*** Opening of Given material ***

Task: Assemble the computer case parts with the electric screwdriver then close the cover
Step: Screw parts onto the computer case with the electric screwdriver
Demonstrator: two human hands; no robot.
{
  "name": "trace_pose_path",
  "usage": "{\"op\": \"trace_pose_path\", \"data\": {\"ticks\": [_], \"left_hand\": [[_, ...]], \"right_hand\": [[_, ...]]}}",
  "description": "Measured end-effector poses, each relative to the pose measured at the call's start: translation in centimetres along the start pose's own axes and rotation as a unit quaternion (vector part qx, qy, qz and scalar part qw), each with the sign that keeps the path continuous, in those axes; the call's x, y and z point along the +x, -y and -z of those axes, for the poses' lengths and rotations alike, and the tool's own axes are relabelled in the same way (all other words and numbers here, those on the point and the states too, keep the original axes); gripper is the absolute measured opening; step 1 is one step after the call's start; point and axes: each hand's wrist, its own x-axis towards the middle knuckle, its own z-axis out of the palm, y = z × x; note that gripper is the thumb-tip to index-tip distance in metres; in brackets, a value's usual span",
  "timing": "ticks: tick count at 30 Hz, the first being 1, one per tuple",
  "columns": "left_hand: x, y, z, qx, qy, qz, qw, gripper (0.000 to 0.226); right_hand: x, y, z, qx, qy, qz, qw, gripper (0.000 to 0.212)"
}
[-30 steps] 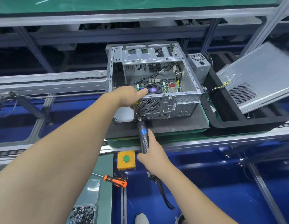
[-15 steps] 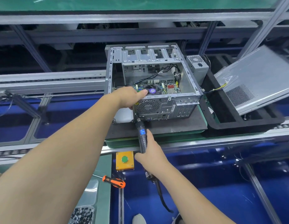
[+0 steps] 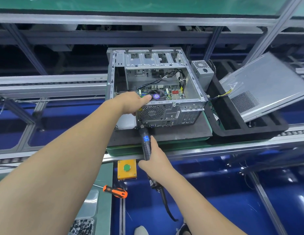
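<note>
Nearest, the right hand (image 3: 154,162) wraps its fingers round the black electric screwdriver with a blue label (image 3: 146,143), whose tip meets the lower left corner of the open grey metal computer case (image 3: 164,92) on its dark mat (image 3: 181,131). Beyond, the left hand (image 3: 132,102) grips the case's near top edge. Farther right, the flat grey perforated cover panel (image 3: 266,85) leans tilted in a black foam tray (image 3: 232,126).

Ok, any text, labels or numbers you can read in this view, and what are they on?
"CORE": on the blue sticker on the electric screwdriver.
Round purple label on the fan: too blurred to read.
Markings on the case's rear panel: too small to read.
</note>
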Motion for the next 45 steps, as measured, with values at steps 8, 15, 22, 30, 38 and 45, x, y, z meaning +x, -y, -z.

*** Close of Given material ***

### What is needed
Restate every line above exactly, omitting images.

### Task result
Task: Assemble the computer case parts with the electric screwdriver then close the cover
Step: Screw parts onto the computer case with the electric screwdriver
Demonstrator: two human hands; no robot.
{
  "name": "trace_pose_path",
  "usage": "{\"op\": \"trace_pose_path\", \"data\": {\"ticks\": [_], \"left_hand\": [[_, ...]], \"right_hand\": [[_, ...]]}}",
  "description": "Measured end-effector poses, each relative to the pose measured at the call's start: translation in centimetres along the start pose's own axes and rotation as a unit quaternion (vector part qx, qy, qz and scalar part qw), each with the sign that keeps the path continuous, in those axes; the call's x, y and z point along the +x, -y and -z of those axes, for the poses' lengths and rotations alike, and the tool's own axes are relabelled in the same way (all other words and numbers here, those on the point and the states too, keep the original axes); gripper is the absolute measured opening; step 1 is one step after the call's start; point and axes: each hand's wrist, its own x-axis towards the middle knuckle, its own z-axis out of the palm, y = z × x; note that gripper is the thumb-tip to index-tip distance in metres; in brackets, a value's usual span",
  "timing": "ticks: tick count at 30 Hz, the first being 1, one per tuple",
  "columns": "left_hand: x, y, z, qx, qy, qz, qw, gripper (0.000 to 0.226); right_hand: x, y, z, qx, qy, qz, qw, gripper (0.000 to 0.212)"
}
[-30 steps] 
[-15 steps] 
[+0 steps] 
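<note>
Nearest, the right hand (image 3: 154,162) wraps its fingers round the black electric screwdriver with a blue label (image 3: 146,143), whose tip meets the lower left corner of the open grey metal computer case (image 3: 164,92) on its dark mat (image 3: 181,131). Beyond, the left hand (image 3: 132,102) grips the case's near top edge. Farther right, the flat grey perforated cover panel (image 3: 266,85) leans tilted in a black foam tray (image 3: 232,126).

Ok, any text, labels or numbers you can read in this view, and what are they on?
"CORE": on the blue sticker on the electric screwdriver.
Round purple label on the fan: too blurred to read.
Markings on the case's rear panel: too small to read.
</note>
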Motion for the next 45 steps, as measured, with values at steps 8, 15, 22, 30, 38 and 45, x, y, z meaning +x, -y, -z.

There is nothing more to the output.